浅田進史研究室/歴史学

研究・教育・学会活動ノート

2020年度歴研大会特設部会準備ノート(11)――人文科学分野および「史学」専攻の大学院生数と男女比の推移(1992-2019年度)

 

 はじめに

 前回、日本歴史学協会若手研究者問題検討委員会がウェブ・アンケート調査を実施するまでの経緯を紹介しました。*1

 このウェブ・アンケート調査を開始するにあたって、日歴協若手研究者問題検討委員会はウェブページを作成し、歴史学のなかで若手研究者問題への関心を高めるために、大学院拡充政策以降の人文科学分野および「史学」の修士課程・博士課程学生数の推移を整理した表を作成しました。リンク先はこちらからどうぞ。

 これは西洋史若手研究者問題検討ワーキンググループのウェブ・アンケート調査への、上村敏郎さんのコメントを参考したものです。*2

 上記の表はウェブ・アンケート開始時点に作成されたものですので、2013年度までになっています。

 また、ここでの「史学」はあくまで文部科学省の分類上の「史学」なので、実際に自らを歴史学と認識して研究に取り組む大学院生を網羅しているわけではありません。上記の資料の3枚目をみてもらうとわかるように、「その他」が激増しており、ここに相当数の歴史学専攻の大学院生が含まれることが予想されます。

 それでも文部科学省の分類上の「史学」の修士課程大学院生数が1992年度を100とすると、2013年に73へと27ポイントの減少、博士課程の場合、同じ期間に100から69へと31ポイントも減少しています。大学院拡充政策から20年を経て、文部科学省の分類上の「史学」の院生はおよそ3割も減少したということを、歴史学の若手研究者問題を考える際に、共通認識としてもつ必要があるでしょう。

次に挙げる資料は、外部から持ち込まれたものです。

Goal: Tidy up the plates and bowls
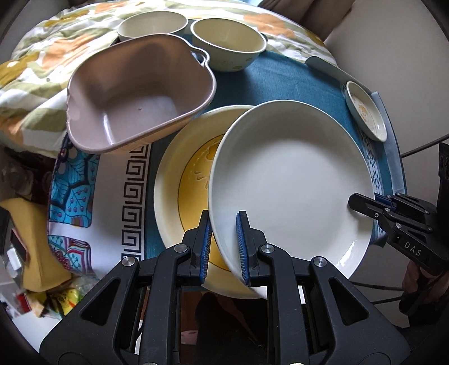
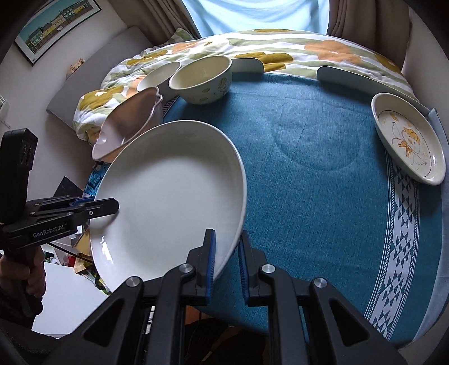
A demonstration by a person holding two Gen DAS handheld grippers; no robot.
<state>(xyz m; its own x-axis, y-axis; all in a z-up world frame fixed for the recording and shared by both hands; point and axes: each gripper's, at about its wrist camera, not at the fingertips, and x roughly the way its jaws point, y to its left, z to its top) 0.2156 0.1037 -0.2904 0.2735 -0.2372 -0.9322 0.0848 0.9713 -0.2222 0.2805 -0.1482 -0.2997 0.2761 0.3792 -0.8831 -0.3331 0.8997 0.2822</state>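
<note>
Both grippers hold one large white plate (image 1: 291, 185), tilted above the table; it also shows in the right wrist view (image 2: 171, 191). My left gripper (image 1: 224, 247) is shut on its near-left rim. My right gripper (image 2: 226, 264) is shut on the opposite rim and shows at the right in the left wrist view (image 1: 364, 203). Under the white plate lies a cream plate with a yellow centre (image 1: 179, 196). A taupe square bowl (image 1: 134, 95) stands to the left. Two cream bowls (image 1: 228, 42) (image 1: 151, 26) stand at the back.
A small duck-print plate (image 2: 409, 140) lies at the right edge of the blue tablecloth (image 2: 308, 174). A floral quilt (image 2: 280, 47) lies behind the table. A patterned cloth (image 1: 84, 179) and clutter are at the left.
</note>
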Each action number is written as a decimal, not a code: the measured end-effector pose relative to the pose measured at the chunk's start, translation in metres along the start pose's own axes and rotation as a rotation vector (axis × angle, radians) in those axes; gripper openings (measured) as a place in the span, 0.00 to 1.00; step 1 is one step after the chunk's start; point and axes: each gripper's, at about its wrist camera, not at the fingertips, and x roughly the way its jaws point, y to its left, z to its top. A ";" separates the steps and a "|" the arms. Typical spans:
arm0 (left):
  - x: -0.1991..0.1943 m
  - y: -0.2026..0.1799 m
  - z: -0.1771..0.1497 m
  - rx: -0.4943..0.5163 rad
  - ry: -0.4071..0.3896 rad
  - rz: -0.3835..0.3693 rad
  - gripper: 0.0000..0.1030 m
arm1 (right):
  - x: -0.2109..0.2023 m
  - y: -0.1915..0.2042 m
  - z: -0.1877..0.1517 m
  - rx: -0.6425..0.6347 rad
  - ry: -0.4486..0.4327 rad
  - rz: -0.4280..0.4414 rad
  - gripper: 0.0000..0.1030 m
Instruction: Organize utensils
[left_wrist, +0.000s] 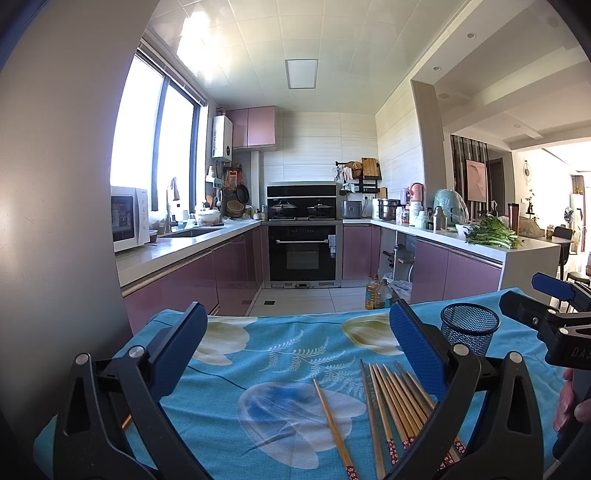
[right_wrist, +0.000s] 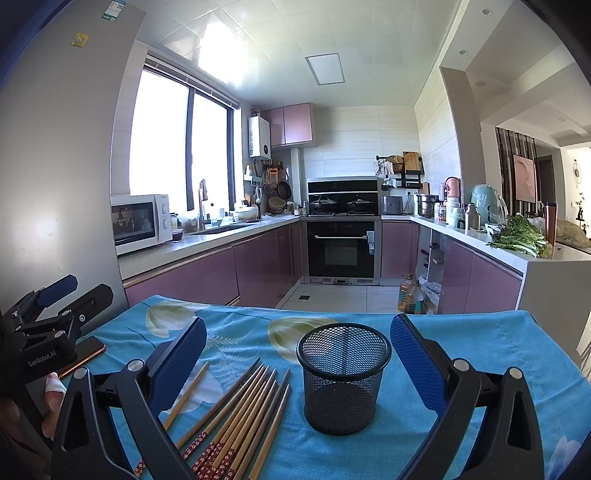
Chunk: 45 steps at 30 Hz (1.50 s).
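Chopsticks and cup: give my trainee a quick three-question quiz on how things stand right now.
1. True or false: the mesh cup already holds chopsticks.
2. Which claw has the cup between its fingers' line of sight: A) left claw B) right claw?
3. Fill in: one chopstick lies apart from the bundle, on the blue ____.

Key: 1 false, the cup is empty; 2 B; 3 cloth. Both claws are open and hold nothing.

On the table (right_wrist: 480, 347) before me, the mesh cup (right_wrist: 343, 376) stands upright between my right jaws. The chopsticks (right_wrist: 243, 417) lie bunched just left of it, one stray chopstick (left_wrist: 334, 428) further left.
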 end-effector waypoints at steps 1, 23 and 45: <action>0.000 0.000 0.000 0.000 0.000 0.000 0.95 | 0.000 0.000 0.000 0.000 0.000 0.000 0.94; -0.001 -0.002 0.000 -0.001 -0.001 -0.004 0.95 | 0.000 -0.002 0.000 0.003 -0.006 -0.002 0.94; 0.014 -0.006 -0.008 0.033 0.096 -0.048 0.95 | 0.005 -0.002 -0.006 -0.014 0.080 0.071 0.94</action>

 「その他」に分類される大学院生はどれだけ歴史学を専攻しているという自己認識をもっているのかは分かりません。国立大学法人化後、国立大学で度重なる大学院の改組の結果、「史学」という枠組みがみえにくくなり、その実態もわかりにくくなったと推測しています。こうした認識のうえで、学会・研究会活動のなかで、肌で感じる大学院生の減少という問題について考える必要があると思います。

 

1 人文科学分野各専攻の大学院生数の推移(1992-2019年度)

 さて、ここで2020年12月5日・6日に開催される歴史学研究会大会特設部会に向けて、2013年以降の人文科学分野および「史学」の大学院生の推移についてデータを更新しておきます。この作業での知見も議論の土台となるはずです。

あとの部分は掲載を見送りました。